Cross-language patent matching via an international patent classification-based concept bridge
Journal of Information Science
Published online on July 08, 2013
Abstract
Patent documents with sophisticated technical information are valuable for developing new technologies and products. They can be written in almost any language, leading to language barrier problems during retrieval. Traditionally, cross-language information retrieval and cross-language document matching have used text-translation-based or index-set-mapping methods. There are several challenges to the traditional methods, however, such as difficulties with natural language translation, complications owing to bilingual or multi-lingual translations (translating between two or more than two languages), and the unavailability of a parallel dual-language document set.
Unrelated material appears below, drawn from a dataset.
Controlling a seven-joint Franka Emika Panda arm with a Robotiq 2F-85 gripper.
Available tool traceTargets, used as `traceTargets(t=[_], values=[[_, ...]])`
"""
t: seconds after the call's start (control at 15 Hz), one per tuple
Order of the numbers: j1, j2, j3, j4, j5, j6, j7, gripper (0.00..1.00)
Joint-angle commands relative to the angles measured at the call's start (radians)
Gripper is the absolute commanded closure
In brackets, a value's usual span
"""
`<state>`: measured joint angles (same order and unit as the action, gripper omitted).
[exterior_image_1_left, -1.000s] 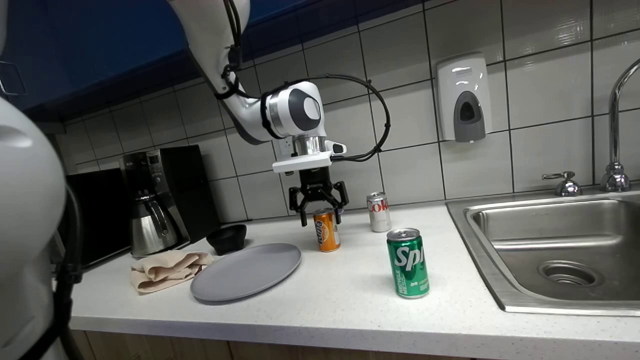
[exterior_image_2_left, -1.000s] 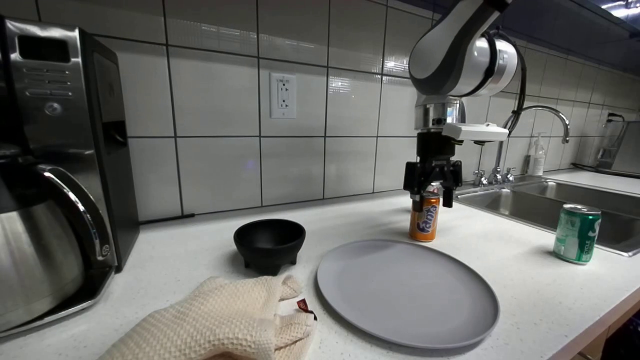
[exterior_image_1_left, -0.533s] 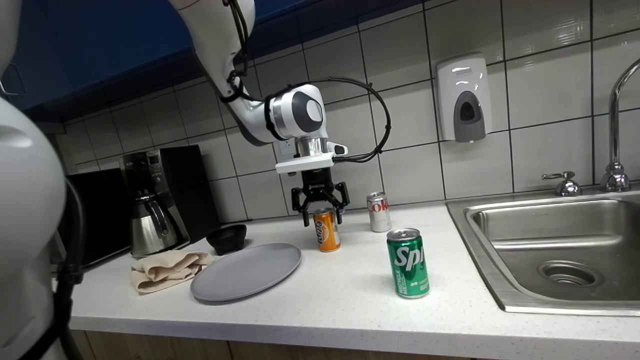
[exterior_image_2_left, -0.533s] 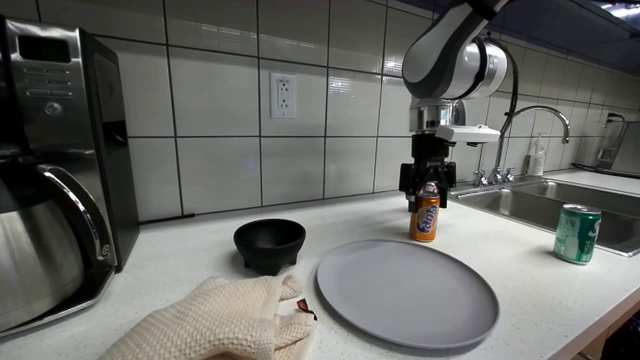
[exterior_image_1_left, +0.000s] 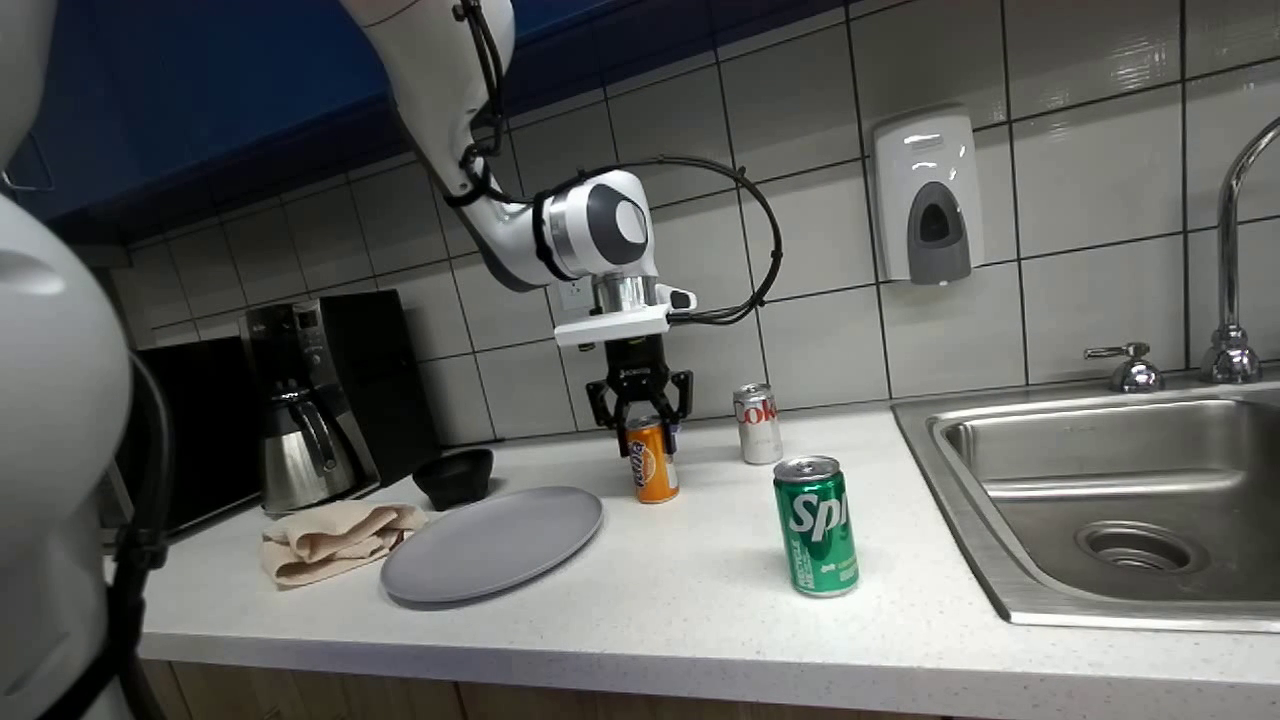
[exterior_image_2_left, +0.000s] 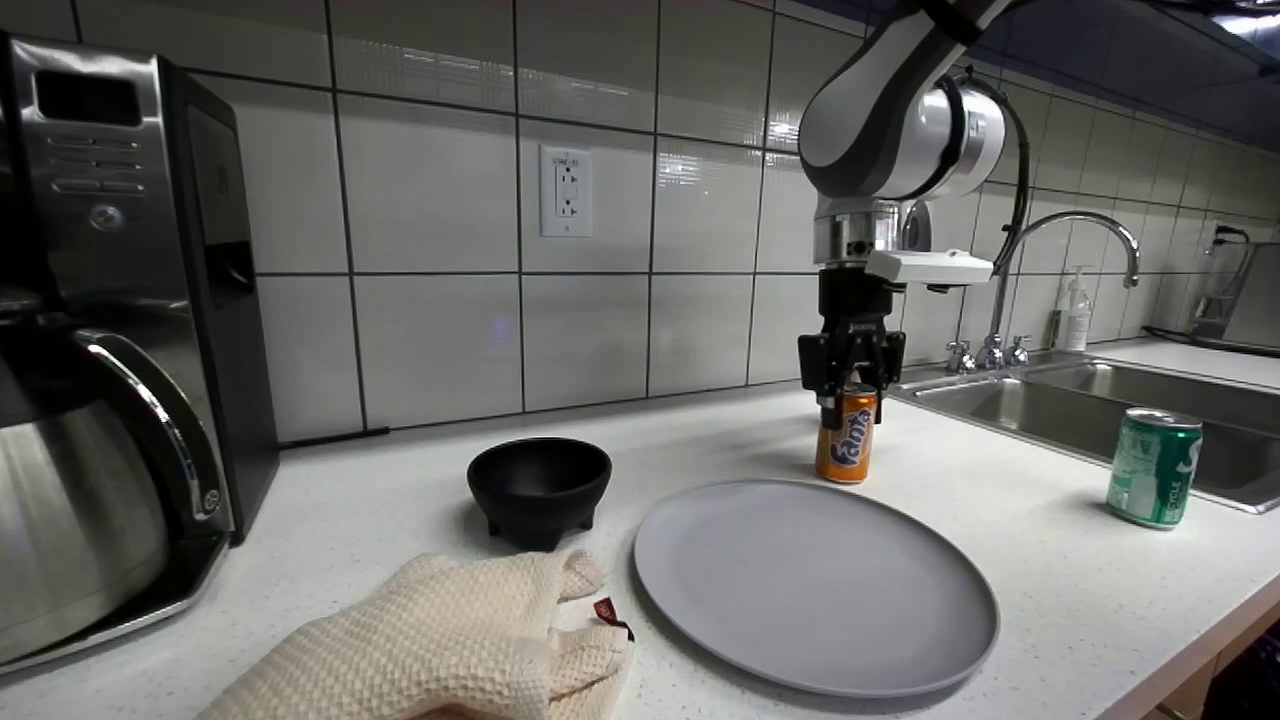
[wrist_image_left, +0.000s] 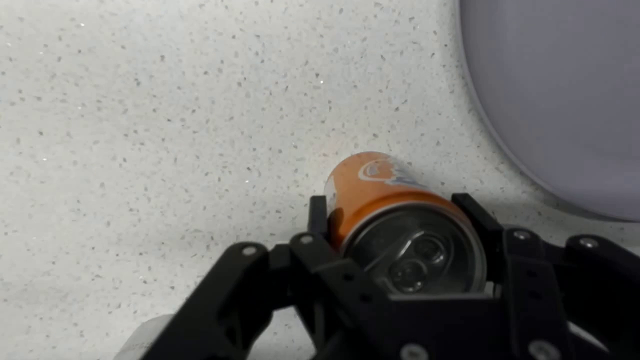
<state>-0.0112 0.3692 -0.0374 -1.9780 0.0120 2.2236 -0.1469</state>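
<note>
An orange Fanta can (exterior_image_1_left: 655, 482) stands upright on the white counter. My gripper (exterior_image_1_left: 647, 452) points straight down over it, with a finger against either side of its upper part. In the wrist view the can's silver lid and orange side (wrist_image_left: 367, 175) fill the space between the black fingers (wrist_image_left: 318, 215); no clear gap shows at either side. Part of the lid is hidden by the gripper body. A grey plate (exterior_image_2_left: 815, 590) lies close by the can, and a silver Coke can (exterior_image_1_left: 758, 430) stands behind it, near the wall.
A green Sprite can (exterior_image_1_left: 818, 540) stands nearer the front, before the steel sink (exterior_image_1_left: 955, 510). Beyond the plate are a black bowl (exterior_image_2_left: 540, 495), a beige cloth (exterior_image_2_left: 430, 640) and a coffee maker (exterior_image_1_left: 365, 390). The tiled wall (exterior_image_1_left: 820, 350) bounds the counter at the back.
The fingers have come together onto the Fanta can, which has shifted slightly to the left in both exterior views. Earlier, the gripper stood wide around it, and the arm has moved only a little.
</note>
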Motion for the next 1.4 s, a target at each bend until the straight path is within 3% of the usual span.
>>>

This study offers a new and robust solution to cross-language patent document matching: the International Patent Classification (IPC) based concept bridge approach. The proposed method applies Latent Semantic Indexing to extract concepts from each set of patent documents and utilizes the IPC codes to construct a cross-language mediator that expresses patent documents in different languages. Experiments were carried out to demonstrate the performance of the proposed method. There were 3000 English patents and 3000 Chinese patents gathered as training documents from the United States Patent and Trademark Office and the Taiwan Intellectual Property Office, respectively. Another 30 English patents and another 30 Chinese patents were collected to be query patents. Finally, evaluations using an objective measure and subjective judgement were conducted to prove the feasibility and effectiveness of our method. The results show that our method out-performs the traditional text-translation methods.